▶ _Exercise_
Count the lines holding the string "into" in the records, and give only the count.

▶ _Provided records_
----

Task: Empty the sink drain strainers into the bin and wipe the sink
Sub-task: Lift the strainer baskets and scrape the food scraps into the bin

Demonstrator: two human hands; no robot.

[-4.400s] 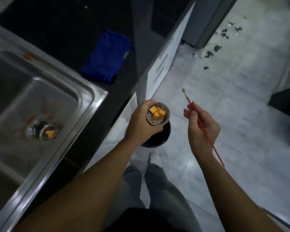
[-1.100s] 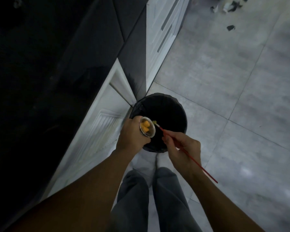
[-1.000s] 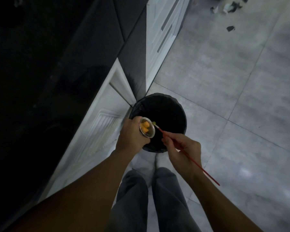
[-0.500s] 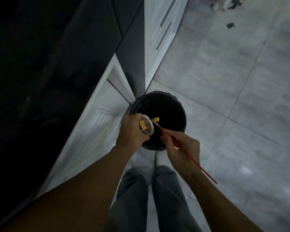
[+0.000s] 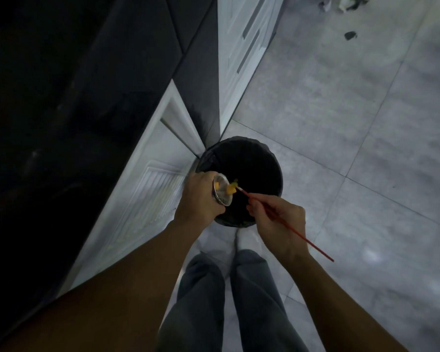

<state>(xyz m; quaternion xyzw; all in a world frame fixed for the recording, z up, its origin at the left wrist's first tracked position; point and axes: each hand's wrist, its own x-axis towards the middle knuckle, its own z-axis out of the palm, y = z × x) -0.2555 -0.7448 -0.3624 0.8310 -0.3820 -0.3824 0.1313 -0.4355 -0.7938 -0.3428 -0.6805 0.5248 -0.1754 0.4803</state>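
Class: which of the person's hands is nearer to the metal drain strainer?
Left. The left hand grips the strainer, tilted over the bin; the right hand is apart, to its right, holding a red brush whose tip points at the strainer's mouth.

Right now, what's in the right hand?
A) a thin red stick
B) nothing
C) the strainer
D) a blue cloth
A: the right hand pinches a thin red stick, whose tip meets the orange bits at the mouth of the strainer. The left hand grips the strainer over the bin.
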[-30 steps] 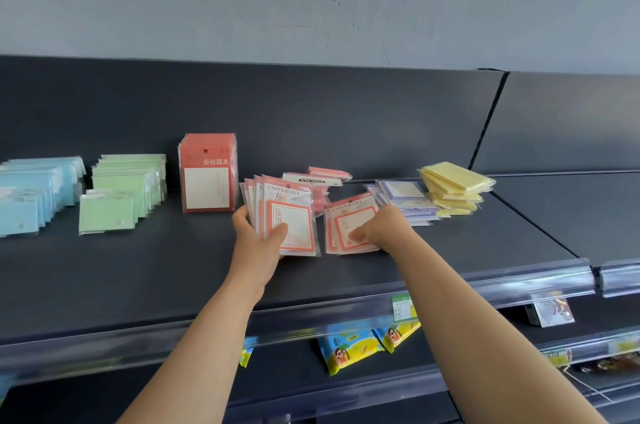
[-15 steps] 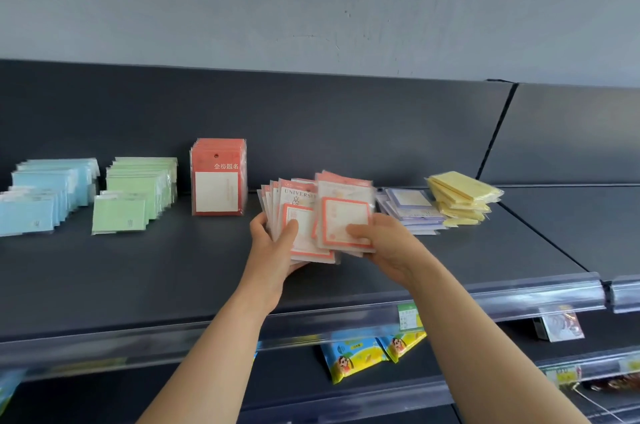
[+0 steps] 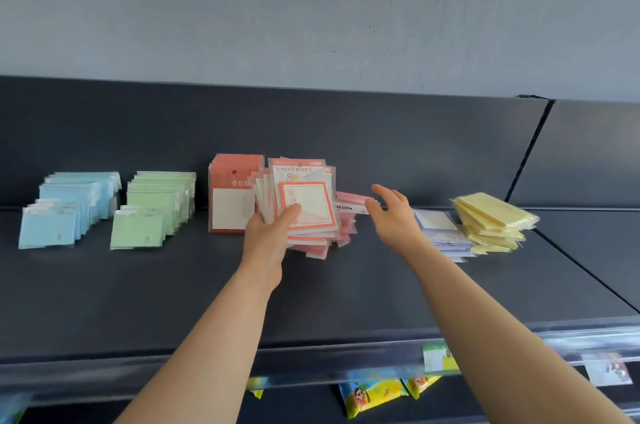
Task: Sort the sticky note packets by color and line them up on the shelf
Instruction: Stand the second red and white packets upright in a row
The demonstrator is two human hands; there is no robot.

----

▶ _Answer to the exercise_
2